BEGIN

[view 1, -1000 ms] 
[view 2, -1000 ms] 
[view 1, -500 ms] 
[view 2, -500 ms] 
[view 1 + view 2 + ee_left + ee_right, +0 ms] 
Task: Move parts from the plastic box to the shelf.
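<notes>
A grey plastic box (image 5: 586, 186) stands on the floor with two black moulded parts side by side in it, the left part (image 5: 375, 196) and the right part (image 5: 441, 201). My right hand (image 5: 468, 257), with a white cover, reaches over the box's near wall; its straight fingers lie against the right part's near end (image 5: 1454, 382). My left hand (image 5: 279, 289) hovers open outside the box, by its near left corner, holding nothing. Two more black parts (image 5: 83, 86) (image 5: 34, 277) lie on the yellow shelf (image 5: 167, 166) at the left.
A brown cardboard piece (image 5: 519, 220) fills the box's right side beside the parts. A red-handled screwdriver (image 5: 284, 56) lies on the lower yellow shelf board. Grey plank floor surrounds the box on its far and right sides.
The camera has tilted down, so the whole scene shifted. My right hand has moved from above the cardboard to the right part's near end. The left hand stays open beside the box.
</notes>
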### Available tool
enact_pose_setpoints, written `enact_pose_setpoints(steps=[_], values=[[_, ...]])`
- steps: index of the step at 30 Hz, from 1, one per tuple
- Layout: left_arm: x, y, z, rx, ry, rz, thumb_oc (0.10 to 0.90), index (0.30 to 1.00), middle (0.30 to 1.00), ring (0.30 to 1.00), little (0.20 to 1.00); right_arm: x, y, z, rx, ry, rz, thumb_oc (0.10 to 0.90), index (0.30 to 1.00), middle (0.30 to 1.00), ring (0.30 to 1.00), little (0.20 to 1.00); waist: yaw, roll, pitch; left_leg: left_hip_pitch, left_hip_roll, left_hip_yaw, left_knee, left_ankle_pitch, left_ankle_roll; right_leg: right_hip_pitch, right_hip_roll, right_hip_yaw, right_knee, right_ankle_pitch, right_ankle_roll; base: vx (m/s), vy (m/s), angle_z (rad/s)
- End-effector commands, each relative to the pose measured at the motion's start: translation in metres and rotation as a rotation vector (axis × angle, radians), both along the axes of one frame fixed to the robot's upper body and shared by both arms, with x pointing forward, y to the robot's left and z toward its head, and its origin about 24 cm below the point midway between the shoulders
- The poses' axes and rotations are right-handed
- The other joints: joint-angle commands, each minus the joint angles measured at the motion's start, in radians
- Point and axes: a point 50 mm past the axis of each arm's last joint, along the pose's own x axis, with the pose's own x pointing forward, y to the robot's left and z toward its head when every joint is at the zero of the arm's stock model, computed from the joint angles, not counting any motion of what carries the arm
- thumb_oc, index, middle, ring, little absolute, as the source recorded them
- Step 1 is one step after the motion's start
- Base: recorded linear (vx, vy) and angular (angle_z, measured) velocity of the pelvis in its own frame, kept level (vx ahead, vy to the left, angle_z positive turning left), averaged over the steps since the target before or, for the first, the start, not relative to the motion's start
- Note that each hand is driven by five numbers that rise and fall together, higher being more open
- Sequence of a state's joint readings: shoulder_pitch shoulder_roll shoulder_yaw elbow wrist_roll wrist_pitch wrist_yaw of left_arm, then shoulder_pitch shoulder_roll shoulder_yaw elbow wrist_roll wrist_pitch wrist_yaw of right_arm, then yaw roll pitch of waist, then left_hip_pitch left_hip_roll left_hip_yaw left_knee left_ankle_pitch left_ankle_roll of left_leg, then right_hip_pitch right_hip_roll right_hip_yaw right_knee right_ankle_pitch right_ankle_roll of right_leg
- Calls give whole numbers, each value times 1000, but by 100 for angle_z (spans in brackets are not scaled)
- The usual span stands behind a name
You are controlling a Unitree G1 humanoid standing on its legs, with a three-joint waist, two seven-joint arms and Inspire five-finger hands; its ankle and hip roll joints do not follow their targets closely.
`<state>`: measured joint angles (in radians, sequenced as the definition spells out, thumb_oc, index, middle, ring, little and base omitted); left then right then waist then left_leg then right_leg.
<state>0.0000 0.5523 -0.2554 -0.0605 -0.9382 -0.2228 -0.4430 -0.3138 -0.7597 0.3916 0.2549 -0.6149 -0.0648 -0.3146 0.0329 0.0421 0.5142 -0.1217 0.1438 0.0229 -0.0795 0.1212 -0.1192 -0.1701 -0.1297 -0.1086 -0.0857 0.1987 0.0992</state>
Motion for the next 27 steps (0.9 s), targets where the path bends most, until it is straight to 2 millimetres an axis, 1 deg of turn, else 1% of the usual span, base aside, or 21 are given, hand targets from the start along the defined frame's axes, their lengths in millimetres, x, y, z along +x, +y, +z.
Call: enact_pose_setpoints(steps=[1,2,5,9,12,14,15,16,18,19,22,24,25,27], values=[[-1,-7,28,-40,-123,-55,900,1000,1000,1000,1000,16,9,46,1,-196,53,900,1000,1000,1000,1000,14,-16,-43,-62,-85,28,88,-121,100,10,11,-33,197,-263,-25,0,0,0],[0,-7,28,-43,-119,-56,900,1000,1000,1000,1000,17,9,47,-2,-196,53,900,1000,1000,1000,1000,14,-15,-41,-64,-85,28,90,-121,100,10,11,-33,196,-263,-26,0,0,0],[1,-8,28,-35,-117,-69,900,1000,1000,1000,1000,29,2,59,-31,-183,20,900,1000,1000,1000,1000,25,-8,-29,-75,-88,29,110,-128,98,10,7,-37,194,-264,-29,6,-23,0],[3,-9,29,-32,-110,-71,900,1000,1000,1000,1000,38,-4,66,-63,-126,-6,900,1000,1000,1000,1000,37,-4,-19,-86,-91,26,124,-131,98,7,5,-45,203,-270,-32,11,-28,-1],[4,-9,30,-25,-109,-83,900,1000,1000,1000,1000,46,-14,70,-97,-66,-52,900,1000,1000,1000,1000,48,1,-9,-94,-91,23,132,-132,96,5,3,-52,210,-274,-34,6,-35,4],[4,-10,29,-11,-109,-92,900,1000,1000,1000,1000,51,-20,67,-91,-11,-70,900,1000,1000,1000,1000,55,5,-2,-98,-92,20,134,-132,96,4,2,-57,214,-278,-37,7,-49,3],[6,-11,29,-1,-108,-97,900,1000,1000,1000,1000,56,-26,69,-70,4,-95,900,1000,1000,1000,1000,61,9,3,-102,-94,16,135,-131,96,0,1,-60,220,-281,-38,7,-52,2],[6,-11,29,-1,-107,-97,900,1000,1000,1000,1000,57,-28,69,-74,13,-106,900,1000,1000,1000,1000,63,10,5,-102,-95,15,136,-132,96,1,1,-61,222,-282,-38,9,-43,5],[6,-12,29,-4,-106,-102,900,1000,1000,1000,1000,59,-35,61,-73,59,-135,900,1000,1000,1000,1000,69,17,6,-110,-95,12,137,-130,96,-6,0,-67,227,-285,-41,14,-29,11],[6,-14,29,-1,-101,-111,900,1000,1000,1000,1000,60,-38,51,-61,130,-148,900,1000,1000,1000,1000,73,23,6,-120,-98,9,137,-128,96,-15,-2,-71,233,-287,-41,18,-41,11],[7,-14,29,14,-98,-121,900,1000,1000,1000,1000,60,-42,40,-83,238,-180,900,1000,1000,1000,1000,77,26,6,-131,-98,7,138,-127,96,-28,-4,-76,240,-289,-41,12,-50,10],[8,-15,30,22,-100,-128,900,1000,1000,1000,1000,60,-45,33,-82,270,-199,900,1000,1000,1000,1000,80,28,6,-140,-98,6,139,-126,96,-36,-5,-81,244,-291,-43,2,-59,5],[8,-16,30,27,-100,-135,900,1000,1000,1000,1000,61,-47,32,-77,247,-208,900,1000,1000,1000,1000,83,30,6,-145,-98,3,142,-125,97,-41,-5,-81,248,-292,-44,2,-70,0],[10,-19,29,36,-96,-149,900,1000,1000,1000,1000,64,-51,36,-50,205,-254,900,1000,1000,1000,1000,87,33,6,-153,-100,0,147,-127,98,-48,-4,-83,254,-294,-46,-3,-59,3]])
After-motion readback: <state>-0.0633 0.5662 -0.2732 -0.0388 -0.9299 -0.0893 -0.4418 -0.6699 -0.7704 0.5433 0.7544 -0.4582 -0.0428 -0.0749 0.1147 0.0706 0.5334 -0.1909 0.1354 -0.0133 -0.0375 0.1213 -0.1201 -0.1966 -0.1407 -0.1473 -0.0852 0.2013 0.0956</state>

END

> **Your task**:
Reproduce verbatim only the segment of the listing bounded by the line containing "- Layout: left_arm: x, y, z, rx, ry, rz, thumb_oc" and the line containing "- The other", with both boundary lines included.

> **Solution for this exercise**:
- Layout: left_arm: x, y, z, rx, ry, rz, thumb_oc (0.10 to 0.90), index (0.30 to 1.00), middle (0.30 to 1.00), ring (0.30 to 1.00), little (0.20 to 1.00); right_arm: x, y, z, rx, ry, rz, thumb_oc (0.10 to 0.90), index (0.30 to 1.00), middle (0.30 to 1.00), ring (0.30 to 1.00), little (0.20 to 1.00); waist: yaw, roll, pitch; left_leg: left_hip_pitch, left_hip_roll, left_hip_yaw, left_knee, left_ankle_pitch, left_ankle_roll; right_leg: right_hip_pitch, right_hip_roll, right_hip_yaw, right_knee, right_ankle_pitch, right_ankle_roll; base: vx (m/s), vy (m/s), angle_z (rad/s)
- End-effector commands, each relative to the pose measured at the motion's start: translation in metres and rotation as a rotation vector (axis × angle, radians), both along the axes of one frame fixed to the robot's upper body and shared by both arms, with x pointing forward, y to the robot's left and z toward its head, and its origin about 24 cm below the point midway between the shoulders
- The poses' axes and rotations are right-handed
- The other joints: joint-angle commands, each minus the joint angles measured at the motion's start, in radians

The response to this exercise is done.